Schreckenfels sah ziemlich heruntergekommen aus – in gewisser Weise ein klischeehafter Aufenthaltsort für wandelnde Tote. Weiterhin schweigsam und äußerlich ungerührt, betrachtete Abraham die Ruine, während sie sich ihr näherten und schließlich stehen blieben, um das Vorgehen zu besprechen.
Seitdem sie den Pharasmatempel hinter sich gelassen hatte, ergriff Abraham das erste Mal das Wort, um Viktor knapp und etwas geheimnisvoll zu antworten, dass es tatsächlich nicht das erste Mal war, dass er als Inquisitor einen Ort wie diesen aufsuchte:
„Das erste Mal, nein, bei Weitem nicht, doch seitdem ich Inquisitor bin, hatte ich bisher noch nicht so häufig die Gelegenheit, wie Ihr denken mögt.“Auf Untotenjagd und die Suche nach seinem Vampirvater war Abraham schon Jahrzehnte vor seinem Eintritt in die Inquisition gegangen – weniger ambitioniert oder erfolgreich, als man erwarten würde. Eigentlich hatte er eher bisher ein zurückgezogenes Leben geführt, ohne sich viel praktische Erfahrung anzueignen. Für ihn als Dhampir tickten die Uhren etwas anders als für kurzlebige Menschen.
Nefalen sprach sich dafür aus, einen günstigen Zugangspunkt ausfindig zu machen, doch Mortis‘ Einwand, dass dies viel Zeit kosten würde, war auch nicht von der Hand zu weisen.
„Setzt nicht zu viel Vertrauen ins Licht“, kommentierte Abraham die Aussage des Pharasmiten, dass Untote das Licht scheuten und sie das ausnutzen konnten.
„Es hilft Euch, nicht zu leicht überrumpelt zu werden, aber abhalten wird es die Wiedergänger nur bedingt, und ich bezweifle, dass in diesen Gemäuern reichlich vorhanden ist. Haltet Euch dort drinnen auf jeden Fall von dunklen oder unübersichtlichen Ecken und Räumen fern.“Abraham selbst konnte im Dunkeln und in der Dämmerung genauso gut sehen wie bei Tageslicht.
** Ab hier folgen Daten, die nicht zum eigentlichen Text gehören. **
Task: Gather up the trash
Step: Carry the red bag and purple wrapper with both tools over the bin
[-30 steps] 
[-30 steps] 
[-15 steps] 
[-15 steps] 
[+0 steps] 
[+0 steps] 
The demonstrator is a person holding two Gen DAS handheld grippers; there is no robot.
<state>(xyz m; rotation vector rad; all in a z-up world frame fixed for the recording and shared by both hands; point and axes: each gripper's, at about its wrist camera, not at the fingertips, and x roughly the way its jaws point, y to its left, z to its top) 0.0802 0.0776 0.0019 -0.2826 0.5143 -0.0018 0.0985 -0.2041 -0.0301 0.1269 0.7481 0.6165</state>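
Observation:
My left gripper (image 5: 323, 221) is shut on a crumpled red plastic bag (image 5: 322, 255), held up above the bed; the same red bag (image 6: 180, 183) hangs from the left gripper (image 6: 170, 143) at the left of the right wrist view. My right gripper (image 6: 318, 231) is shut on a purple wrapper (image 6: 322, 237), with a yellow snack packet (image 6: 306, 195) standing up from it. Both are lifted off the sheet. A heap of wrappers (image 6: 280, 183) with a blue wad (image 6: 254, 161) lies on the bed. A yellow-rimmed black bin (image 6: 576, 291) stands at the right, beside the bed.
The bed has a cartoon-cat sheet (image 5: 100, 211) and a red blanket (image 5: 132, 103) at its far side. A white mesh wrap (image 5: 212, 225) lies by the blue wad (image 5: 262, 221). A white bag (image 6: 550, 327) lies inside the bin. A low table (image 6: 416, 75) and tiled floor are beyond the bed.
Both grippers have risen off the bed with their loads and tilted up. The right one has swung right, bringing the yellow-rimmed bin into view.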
Eine der Fähigkeiten, die er doch am Dhampirsein schätzte. Zu seinem Glück, und dieses hatten nur die am Tage und unter dem Segen eines Priesters geborene Dhampire so wie er, waren seine Augen zudem nicht empfindlicher gegen Licht als die eines Menschen, sonst hätte Viktors Aussage über lichtscheue Wiedergänger indirekt wohl auch auf Abraham zugetroffen.
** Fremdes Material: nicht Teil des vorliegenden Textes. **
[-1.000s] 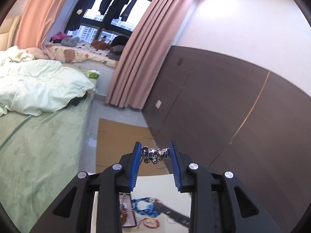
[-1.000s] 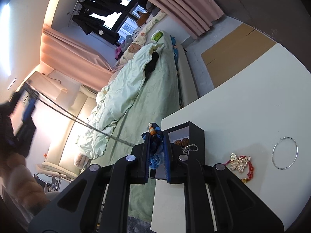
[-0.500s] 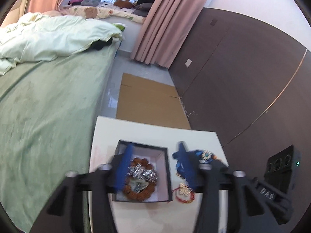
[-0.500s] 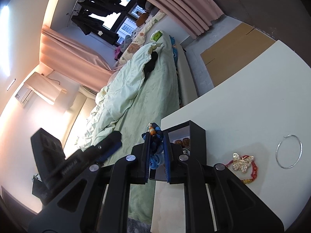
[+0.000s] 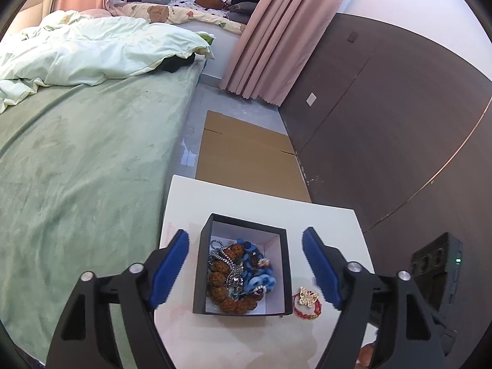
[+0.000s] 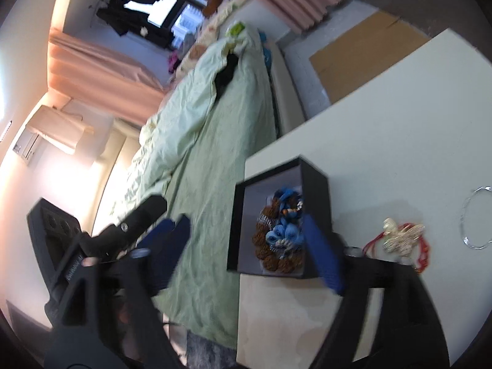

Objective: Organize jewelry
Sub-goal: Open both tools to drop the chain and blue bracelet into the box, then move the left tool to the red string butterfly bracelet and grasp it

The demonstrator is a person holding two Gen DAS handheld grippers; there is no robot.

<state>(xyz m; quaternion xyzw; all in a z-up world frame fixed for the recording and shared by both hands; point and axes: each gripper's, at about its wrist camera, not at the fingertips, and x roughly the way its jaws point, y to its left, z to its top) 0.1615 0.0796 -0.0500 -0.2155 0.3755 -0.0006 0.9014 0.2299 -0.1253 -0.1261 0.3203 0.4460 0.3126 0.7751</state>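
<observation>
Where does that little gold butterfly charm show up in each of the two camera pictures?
Left wrist view: gold butterfly lies low, right of centre, on the table beside the black box.
Right wrist view: butterfly at right, blurred, right of the same box.
Shared landmark: the black box.

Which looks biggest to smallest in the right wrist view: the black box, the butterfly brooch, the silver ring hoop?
1. black box, clearly the largest.
2. and 3. silver hoop and butterfly brooch look alike in extent; the hoop is cut by the picture's edge, so I do not rank them.
</observation>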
„Was aber auch immer in dieser Ruine ist, bemerkt uns erst, wenn wir näher herankommen, oder es erwartet uns bereits. Einen anderen Eingang zu suchen, wird das Unvermeidbare nicht verhindern. Ich spreche mich dafür aus, den direkten Weg zu gehen, so können wir das Gemäuer auch besser systematisch durchsuchen und säubern.“Doch noch bevor sie tatsächlich aufbrachen, denn es gab wohl noch Weiteres zu besprechen, nutzte er seine Sinne und sein erworbenes Gespür für Anwesenheit von Untoten, um die nähere Umgebung zu untersuchen.
[1] Vielleicht entdeckte er ja auch irgendwelche Spuren, die nicht von Untoten, sondern von diesen omininösesn Mitgliedern des Flüsternden Pfads, stammen könnten.